The Summit will feature Yong Su Kim, VP Americas at a little place called Google. Maybe you’ve heard of them? They’ve also locked in Collin Colburn, a researcher at Forrester; Mitch Gray, the head of programmatic display advertising at Microsoft and Anthony Maroon, a product strategy lead at Google. This kind of line up means the company is going full throttle on marketing efforts to drive registrations through the roof.
Invoca fully implemented in September, and has since racked up more than 85k Campaign views with 85 employees on-boarded. They’ve seen a .25 percent click-through rate and they’re killing it with registrations.
Their team created their first campaign on theme with their Summit design while they worked with the Sigstr customer success crew to nail down a sweet (and consistent) signature.
What we love [Campaign]:
The Invoca team hit up our email signature best practices and our Sigstr customer success team then led the way with a stand-out design. The design team used a bold graphic while keeping the wording tight. It’s aesthetically eye-catching and easy to read, which bodes well for the engagement rates.

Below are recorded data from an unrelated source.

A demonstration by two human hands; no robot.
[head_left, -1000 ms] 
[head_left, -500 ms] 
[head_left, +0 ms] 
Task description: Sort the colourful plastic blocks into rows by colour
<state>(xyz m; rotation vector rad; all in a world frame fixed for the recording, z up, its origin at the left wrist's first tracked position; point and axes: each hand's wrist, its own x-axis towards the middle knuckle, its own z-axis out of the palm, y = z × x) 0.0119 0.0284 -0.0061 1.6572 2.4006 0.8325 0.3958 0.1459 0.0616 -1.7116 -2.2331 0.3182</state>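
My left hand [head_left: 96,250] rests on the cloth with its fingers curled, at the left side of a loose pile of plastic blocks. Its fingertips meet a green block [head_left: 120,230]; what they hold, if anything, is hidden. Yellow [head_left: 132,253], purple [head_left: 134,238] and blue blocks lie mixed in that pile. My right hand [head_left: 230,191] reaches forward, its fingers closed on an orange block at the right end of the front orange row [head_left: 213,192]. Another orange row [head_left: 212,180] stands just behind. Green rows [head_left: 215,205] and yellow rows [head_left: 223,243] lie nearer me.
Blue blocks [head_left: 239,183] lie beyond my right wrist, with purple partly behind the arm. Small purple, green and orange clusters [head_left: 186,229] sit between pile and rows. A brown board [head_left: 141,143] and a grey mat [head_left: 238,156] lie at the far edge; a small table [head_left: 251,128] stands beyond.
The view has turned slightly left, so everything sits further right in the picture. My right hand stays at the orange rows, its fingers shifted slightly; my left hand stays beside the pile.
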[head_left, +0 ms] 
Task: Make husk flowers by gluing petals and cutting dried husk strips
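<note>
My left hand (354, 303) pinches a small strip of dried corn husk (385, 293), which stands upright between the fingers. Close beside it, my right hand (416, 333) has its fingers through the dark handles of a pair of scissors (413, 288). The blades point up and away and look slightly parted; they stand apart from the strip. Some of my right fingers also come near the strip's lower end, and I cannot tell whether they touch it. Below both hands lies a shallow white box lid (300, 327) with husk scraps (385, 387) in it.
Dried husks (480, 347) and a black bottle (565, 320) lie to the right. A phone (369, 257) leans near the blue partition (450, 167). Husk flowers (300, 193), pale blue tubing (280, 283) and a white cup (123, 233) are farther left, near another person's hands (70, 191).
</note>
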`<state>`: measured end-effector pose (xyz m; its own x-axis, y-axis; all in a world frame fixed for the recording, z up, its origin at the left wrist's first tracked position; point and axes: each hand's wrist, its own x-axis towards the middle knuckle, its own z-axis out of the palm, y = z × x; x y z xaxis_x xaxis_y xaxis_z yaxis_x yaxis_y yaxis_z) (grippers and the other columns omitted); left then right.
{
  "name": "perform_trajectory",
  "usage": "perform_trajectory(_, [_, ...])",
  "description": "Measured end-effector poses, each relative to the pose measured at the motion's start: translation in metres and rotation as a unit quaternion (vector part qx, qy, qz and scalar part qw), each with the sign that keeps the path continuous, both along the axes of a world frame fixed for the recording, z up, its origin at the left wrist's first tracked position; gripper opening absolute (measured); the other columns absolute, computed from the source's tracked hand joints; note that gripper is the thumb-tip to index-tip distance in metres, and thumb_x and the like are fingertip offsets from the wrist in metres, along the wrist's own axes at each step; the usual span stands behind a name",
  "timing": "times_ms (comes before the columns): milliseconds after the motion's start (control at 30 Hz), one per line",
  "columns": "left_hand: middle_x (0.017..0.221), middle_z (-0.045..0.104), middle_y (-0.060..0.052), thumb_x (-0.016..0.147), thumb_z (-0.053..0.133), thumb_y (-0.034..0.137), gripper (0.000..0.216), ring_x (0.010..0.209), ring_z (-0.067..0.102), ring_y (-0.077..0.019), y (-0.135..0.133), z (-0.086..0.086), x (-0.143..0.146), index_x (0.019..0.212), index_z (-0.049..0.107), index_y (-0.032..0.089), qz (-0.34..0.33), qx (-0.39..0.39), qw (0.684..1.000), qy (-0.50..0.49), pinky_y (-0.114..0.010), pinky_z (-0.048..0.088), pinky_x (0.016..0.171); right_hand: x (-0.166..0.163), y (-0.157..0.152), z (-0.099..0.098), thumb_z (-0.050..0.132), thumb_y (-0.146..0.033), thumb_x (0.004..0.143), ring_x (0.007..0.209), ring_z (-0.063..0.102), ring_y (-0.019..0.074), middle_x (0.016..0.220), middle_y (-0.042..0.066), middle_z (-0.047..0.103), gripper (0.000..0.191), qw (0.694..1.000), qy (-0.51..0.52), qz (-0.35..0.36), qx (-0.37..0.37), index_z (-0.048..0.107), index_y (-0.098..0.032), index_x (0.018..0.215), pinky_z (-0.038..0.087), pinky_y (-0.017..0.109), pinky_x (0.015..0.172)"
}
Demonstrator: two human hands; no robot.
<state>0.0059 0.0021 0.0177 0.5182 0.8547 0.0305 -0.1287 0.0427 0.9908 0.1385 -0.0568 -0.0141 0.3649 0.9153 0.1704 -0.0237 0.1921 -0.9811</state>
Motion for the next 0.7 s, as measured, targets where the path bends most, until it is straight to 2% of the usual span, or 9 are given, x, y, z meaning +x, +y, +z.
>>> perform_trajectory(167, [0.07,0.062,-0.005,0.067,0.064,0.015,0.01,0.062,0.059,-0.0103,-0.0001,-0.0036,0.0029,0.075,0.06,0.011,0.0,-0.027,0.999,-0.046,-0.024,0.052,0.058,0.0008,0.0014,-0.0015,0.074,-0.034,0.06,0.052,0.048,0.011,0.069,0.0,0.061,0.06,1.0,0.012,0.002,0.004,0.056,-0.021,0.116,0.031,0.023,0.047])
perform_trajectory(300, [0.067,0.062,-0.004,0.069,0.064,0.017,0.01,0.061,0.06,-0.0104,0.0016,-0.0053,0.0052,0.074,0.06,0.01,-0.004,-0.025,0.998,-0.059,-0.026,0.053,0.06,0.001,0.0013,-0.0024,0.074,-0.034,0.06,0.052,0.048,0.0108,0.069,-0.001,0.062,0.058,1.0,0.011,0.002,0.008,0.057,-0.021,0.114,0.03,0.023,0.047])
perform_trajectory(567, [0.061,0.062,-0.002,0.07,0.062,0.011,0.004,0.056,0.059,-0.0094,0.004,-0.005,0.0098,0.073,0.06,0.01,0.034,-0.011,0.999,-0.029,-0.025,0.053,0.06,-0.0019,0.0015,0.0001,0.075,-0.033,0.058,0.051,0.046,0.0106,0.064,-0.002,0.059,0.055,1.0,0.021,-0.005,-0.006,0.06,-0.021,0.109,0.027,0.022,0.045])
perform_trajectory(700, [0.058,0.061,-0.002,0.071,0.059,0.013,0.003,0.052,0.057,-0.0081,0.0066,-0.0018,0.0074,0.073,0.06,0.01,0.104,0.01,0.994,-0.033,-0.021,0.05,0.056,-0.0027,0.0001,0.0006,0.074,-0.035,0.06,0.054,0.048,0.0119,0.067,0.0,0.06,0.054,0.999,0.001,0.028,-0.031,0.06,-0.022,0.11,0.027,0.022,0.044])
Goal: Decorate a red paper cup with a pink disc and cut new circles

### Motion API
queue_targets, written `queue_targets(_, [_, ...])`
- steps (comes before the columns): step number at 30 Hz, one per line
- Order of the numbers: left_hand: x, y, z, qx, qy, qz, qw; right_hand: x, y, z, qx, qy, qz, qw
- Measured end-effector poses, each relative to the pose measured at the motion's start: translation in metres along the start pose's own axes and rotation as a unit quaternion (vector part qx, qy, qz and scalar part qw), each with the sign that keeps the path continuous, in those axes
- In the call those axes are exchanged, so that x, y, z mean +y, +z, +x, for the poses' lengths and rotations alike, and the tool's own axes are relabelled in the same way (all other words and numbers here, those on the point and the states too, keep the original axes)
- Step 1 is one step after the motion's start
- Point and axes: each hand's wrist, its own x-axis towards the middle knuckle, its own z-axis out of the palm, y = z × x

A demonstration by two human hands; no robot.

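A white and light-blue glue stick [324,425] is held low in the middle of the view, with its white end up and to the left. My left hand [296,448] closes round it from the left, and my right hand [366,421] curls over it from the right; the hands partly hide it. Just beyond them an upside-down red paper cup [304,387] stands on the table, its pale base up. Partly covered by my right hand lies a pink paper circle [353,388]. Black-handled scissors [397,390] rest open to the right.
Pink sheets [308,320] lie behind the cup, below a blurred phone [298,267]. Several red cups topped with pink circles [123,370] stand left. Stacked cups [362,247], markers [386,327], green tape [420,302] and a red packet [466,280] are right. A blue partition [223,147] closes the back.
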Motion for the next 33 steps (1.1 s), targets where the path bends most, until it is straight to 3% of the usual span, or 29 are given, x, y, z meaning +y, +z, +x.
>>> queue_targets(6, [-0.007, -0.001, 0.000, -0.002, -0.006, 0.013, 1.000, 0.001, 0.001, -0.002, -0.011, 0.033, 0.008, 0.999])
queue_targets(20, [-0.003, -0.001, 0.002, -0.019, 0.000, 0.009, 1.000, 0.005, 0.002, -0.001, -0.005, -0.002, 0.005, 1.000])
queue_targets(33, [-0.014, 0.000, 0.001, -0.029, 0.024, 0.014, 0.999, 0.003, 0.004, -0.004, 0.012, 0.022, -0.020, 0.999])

By using three core colors in the design, they created variation and visual interest, while preventing a design that got too busy. The Campaign used on-brand colors for the Summit and show a peak at Santa Barbara coast, which is fully revealed on their website. By using a gray-scaled graphic, the design color can be associated with neutrality and practicality.
Bonus, the awesome designers at Invoca were able to include the logo in the Campaign.
The group amped up the value-add by sharing information about their upcoming Summit while making it crazy easy to register. The “Register Now” call-to-action is front and center (literally) of the design and leads directly to the Summit site.
The signature and Campaign have become an extension of the Invoca brand, and they’ve used it rather effectively in conjunction with their full marketing strategy for the conference.
What we love [Signature]:
We spent a good chunk of time with the team at Invoca on the signature design. It was important to create an on-brand experience, but sans the logo as it was already in the campaign.
And, we wanted to make sure the team stayed consistent across the board(room).
Invoca kept the text in their sigs short and sweet, including relevant information and nixing the fluff. (For instance, cutting out an email address). They built it with fields that their recipients actually wanted to have access to.
They used one color, and applied different weights to the font, making it easy for recipients to scan and understand.
The signature style stayed on par with their branding. Invoca is a SaaS company with a lot of personality and insane talent. To pay nod to their innovative minds, they skipped a corporate-centric design in favor of a soft, but edgy text.
What’s next:
Our customer success team is working to create their next Campaign, which will be debuted after registrations are closed. The sheer volume of emails this group sends (they’ve increased their Campaign views by about 2000 in the last three hours) has created a unique opportunity to leverage employee email as an owned marketing channel.
Sigstr Shout-Out is a series that features the insanely talented and creatively driven Sigstr customer campaigns so you can see email signature best practices in action – and who’s nailing them.